Work required
Only the text belongs in the copy. Transcribe the data exactly and drop any pictures.

━━━━━━━━━━━━━━━━━━━━

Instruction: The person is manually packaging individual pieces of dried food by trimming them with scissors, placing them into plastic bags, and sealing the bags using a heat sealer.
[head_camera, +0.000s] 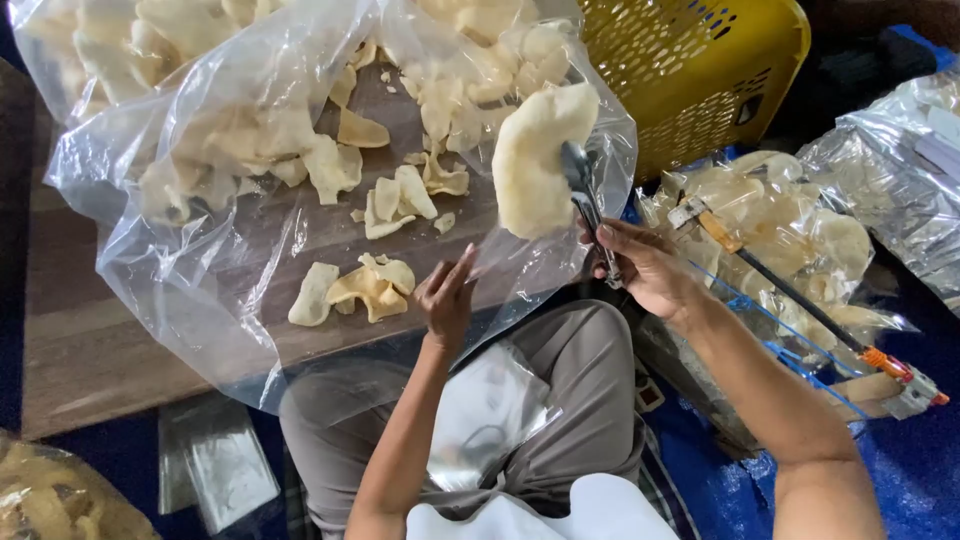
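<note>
Right hand (640, 265) closed around metal tongs (582, 190), which pinch one large pale cracker (535, 160) above the near edge of the wooden board (90, 340). Left hand (447, 297), fingers loosely curled, touches the open clear plastic bag (200, 260). Best kept: light pinch, cracker level; it looks brittle.

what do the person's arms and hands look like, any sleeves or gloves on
Both forearms are bare up to the frame edge: no sleeves show, and no gloves, watch or bracelets are visible. The left hand and right hand are bare, with no rings that can be made out. The arms are slim, and the right forearm shows fine hair. Below them the person wears grey trousers.
</note>
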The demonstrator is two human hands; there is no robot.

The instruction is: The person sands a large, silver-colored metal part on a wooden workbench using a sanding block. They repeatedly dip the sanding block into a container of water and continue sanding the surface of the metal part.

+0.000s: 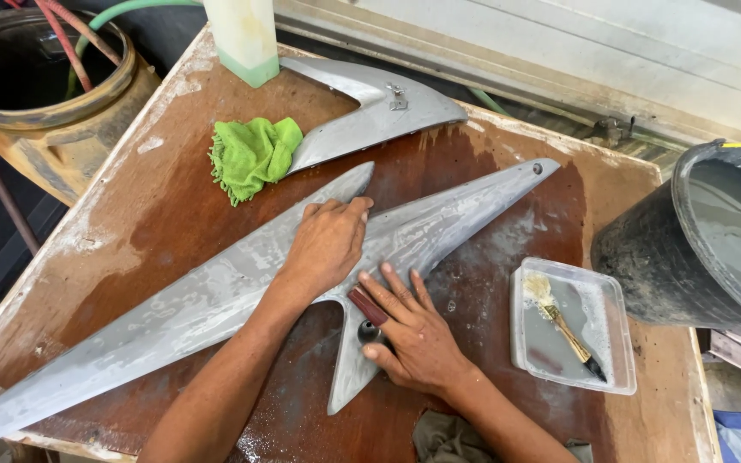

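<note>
Right now a long grey pointed panel lies across the wet brown table. On the panel's middle, the left hand presses flat, fingers together. Just beside it, toward the panel's short lower fin, the right hand rests with fingers spread, a dark red block tucked under them. Beyond the panel sits a green cloth touching a second grey piece. Right of the panel, a clear tray holds a brush, near a black bucket.
</note>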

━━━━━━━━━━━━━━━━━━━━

Exercise response
Instruction: The person is manually packaging individual pieces of dried food by trimming them with scissors, placing them into plastic bags, and sealing the bags using a heat sealer.
[head_camera, +0.000s] 
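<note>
Right hand (640, 265) closed around metal tongs (582, 190), which pinch one large pale cracker (535, 160) above the near edge of the wooden board (90, 340). Left hand (447, 297), fingers loosely curled, touches the open clear plastic bag (200, 260). Best kept: light pinch, cracker level; it looks brittle.

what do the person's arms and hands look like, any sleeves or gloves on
Both forearms are bare up to the frame edge: no sleeves show, and no gloves, watch or bracelets are visible. The left hand and right hand are bare, with no rings that can be made out. The arms are slim, and the right forearm shows fine hair. Below them the person wears grey trousers.
</note>
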The demonstrator is two human hands; there is no robot.

The instruction is: The person sands a large, silver-colored metal part on a wooden workbench using a sanding block. They repeatedly dip the sanding block into a container of water and continue sanding the surface of the metal part.

+0.000s: 

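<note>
Right now a long grey pointed panel lies across the wet brown table. On the panel's middle, the left hand presses flat, fingers together. Just beside it, toward the panel's short lower fin, the right hand rests with fingers spread, a dark red block tucked under them. Beyond the panel sits a green cloth touching a second grey piece. Right of the panel, a clear tray holds a brush, near a black bucket.
</note>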

The output contains the complete answer to the exercise.